Monday, October 1, 2012

My first Aquaponics System - part 2

Our first spinach came in on it's 4th day in the tank!!!
Seems like it's too soon to do an update on our AP system since it's still technically within a week of starting it, but since we had to spread out when we bought various parts and we only work on it when it's cool out, it's taken us about a week to build it. This is Phoenix, AZ it still reaches triple digits some days in October. It's also really exciting right now, because our plants are sprouting up as you can see to the left here with our first tiny spinach sprouting up.

So part 2 is mostly about us finishing the building process of a simple and somewhat theoretical AP System I had in mind, which is to use the floating raft technique but with an IBC container type system.
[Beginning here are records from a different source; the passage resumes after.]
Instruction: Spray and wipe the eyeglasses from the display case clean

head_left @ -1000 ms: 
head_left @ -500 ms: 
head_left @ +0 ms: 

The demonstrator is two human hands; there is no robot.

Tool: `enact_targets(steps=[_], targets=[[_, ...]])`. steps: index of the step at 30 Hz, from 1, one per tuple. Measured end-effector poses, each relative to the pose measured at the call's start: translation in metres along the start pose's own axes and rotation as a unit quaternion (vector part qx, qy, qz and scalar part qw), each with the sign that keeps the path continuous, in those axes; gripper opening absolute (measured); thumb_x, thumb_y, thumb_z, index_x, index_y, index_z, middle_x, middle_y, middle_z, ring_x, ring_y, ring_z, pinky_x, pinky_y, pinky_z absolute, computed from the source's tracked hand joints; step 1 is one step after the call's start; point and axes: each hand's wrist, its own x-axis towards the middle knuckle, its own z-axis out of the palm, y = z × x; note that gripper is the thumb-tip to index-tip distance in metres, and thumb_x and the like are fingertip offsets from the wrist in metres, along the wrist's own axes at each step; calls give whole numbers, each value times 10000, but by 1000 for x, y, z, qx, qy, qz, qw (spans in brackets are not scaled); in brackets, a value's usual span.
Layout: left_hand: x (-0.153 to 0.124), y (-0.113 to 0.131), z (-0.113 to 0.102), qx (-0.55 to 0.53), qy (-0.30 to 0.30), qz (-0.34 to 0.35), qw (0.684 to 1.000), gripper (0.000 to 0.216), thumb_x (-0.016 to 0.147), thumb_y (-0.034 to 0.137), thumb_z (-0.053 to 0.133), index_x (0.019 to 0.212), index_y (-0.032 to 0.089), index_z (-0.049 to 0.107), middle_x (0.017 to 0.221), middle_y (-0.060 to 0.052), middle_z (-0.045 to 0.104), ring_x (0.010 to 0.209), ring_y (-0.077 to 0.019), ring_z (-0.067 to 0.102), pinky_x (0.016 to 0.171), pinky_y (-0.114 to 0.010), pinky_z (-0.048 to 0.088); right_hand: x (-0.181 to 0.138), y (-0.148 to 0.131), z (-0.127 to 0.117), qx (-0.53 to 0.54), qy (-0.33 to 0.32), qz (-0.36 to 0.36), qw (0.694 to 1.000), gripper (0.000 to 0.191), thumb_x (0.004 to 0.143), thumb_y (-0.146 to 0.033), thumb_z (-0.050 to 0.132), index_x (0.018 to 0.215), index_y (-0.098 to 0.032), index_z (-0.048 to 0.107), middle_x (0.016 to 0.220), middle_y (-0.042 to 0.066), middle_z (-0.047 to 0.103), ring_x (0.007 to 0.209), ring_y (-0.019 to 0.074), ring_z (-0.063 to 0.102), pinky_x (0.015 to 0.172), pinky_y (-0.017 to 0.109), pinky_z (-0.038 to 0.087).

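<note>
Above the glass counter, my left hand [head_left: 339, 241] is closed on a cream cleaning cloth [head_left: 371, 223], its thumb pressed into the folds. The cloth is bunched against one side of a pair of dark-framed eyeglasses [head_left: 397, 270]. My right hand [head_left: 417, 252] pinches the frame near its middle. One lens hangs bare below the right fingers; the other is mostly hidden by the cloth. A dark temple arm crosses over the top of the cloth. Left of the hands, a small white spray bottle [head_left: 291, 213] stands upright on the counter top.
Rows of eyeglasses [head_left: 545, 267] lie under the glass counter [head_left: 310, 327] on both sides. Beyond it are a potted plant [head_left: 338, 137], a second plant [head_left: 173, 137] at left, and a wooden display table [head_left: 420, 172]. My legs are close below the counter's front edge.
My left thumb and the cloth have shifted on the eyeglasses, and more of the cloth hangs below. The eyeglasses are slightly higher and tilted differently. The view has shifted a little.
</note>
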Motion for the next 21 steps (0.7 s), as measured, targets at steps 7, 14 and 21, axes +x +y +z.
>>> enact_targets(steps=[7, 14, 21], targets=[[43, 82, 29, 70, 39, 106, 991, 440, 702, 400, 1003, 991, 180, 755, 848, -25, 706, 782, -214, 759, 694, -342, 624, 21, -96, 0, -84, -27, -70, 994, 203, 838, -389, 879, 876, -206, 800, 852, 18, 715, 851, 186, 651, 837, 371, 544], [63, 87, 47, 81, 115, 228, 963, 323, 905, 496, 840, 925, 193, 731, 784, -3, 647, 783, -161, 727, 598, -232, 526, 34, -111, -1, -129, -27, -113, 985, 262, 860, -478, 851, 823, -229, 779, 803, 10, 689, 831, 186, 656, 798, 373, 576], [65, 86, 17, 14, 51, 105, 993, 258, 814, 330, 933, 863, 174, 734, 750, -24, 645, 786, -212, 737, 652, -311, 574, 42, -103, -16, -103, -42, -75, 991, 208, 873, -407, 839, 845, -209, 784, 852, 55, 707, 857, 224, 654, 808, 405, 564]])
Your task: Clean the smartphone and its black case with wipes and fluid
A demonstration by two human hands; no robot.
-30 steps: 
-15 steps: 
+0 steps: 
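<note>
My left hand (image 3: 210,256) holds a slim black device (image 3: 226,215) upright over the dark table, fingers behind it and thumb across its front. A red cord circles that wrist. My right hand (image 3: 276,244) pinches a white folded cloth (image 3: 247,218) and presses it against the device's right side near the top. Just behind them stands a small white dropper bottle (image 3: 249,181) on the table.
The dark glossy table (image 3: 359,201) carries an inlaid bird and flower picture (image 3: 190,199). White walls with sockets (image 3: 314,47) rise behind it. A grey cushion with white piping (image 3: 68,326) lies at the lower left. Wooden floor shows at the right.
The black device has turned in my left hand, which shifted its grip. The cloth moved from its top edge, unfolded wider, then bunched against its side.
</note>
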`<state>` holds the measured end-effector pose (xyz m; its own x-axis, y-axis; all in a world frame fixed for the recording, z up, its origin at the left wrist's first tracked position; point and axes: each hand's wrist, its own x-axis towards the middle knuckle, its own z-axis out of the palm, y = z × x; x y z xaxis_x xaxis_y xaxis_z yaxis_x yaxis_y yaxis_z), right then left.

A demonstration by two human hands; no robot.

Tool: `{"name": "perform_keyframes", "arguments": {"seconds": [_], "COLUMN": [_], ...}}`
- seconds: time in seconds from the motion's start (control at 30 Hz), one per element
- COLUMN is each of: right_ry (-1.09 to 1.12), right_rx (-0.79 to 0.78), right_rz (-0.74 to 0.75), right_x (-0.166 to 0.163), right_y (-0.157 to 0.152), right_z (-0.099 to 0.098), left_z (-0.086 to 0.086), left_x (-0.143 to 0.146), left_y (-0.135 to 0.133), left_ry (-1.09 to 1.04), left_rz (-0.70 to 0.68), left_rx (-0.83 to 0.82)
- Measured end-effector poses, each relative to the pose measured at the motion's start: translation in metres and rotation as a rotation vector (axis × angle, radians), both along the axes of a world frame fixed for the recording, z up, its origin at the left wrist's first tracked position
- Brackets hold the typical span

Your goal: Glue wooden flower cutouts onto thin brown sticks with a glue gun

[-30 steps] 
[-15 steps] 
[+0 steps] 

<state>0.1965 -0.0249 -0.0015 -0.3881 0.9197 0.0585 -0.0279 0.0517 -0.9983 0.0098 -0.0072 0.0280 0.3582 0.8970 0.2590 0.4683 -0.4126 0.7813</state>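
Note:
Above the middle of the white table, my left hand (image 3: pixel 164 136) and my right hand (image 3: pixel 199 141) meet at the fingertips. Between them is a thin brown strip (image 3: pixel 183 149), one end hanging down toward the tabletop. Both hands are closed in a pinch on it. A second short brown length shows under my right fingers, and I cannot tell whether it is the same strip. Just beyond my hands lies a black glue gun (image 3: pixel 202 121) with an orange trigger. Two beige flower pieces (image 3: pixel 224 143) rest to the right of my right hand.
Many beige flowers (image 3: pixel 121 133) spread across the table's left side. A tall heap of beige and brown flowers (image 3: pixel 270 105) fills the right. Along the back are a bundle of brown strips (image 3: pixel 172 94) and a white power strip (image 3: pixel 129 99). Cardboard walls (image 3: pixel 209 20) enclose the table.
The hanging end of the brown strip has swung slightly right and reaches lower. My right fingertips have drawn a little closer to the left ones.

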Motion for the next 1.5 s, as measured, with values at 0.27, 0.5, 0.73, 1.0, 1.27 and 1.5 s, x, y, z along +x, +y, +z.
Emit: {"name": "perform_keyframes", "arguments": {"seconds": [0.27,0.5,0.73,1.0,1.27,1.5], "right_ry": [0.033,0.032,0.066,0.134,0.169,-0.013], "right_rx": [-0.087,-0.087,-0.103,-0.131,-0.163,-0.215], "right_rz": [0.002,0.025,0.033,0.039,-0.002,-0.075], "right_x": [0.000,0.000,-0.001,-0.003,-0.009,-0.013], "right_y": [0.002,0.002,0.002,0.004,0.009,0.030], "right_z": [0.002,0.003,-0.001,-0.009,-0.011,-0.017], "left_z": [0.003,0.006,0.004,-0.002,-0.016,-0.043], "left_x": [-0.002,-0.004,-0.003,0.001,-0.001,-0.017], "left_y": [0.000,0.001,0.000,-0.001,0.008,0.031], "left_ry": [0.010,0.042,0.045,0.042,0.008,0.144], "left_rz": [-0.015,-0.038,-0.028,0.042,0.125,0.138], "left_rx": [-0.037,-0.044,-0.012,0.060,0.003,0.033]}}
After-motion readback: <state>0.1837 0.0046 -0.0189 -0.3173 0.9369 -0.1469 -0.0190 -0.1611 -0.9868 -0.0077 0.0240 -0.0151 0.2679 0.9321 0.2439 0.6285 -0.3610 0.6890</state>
I don't know how well this system will hold up and to how many fish, but we will see. I planned to cycle the system for about a week with just plants before putting fish in it, so we do not yet have our catfish, but that's OK because it is giving me time to call around town and see who has the best price on catfish, or decide if I should buy them online and pay for shipping.

6 inch air stone disk under the large raft
So what did we do to since my last post? Bought and added water conditioner, sea weed, a working thermometer, 1 six inch and 1 5 inch flat disk shaped air rock for under the rafts, 25 feet of black air hose and a 2 outlet air pump meant for a smaller tank which will eventually be moved indoors to our 60 gallon tank, 2 gadgets to prevent water flowing backward into the air pump since it's slightly lower than water height, some fish pond water conditioner, and some sea weed to start cycling the system. Carlie found another extension cord and a lamp/appliance timer we had laying around the house.

I also bought a book called The Wonder of Aquaponics on my Nook for just over $4 Whereas the book I mentioned in my previous post was more expensive than I could afford at this time, around $20, but after I get my next check I'll probably pick that up too later. Or maybe I'll stop in at the local library and check it out... I just feel that having it on my Nook is better because then I have it whenever I need to look something up. The $4 is a good introductory book and the other one is more in depth.

We moved a table over near the tank and plugged the air pump into the new extension cord which reached over there easily. Some day I still plan to make the whole system run off solar, but for now we're running it off the power in our house. The Air pumps we have running 24/7. You can see the larger air stone in this photo. I would have liked to buy 2 this size, but the store only had one so the other is a bit smaller. They are aerating the water right under the plants, and the bubbles are moving air right up to the plants which I was advised is important for raft systems like mine.

moved the hose up out of the water to prevent backflow
We'd like to put the water pump on a timer so that it's not running constantly all day long in order to use a bit less electricity. But the hose was previously down under the water because I wasn't sure how strong the pressure would be and I didn't want it just sparying everywhere. What I didn't realize, is that when the pump is off, the water follows gravity and flows back down the house. Yes, that makes sense of course, just hadn't thought about it.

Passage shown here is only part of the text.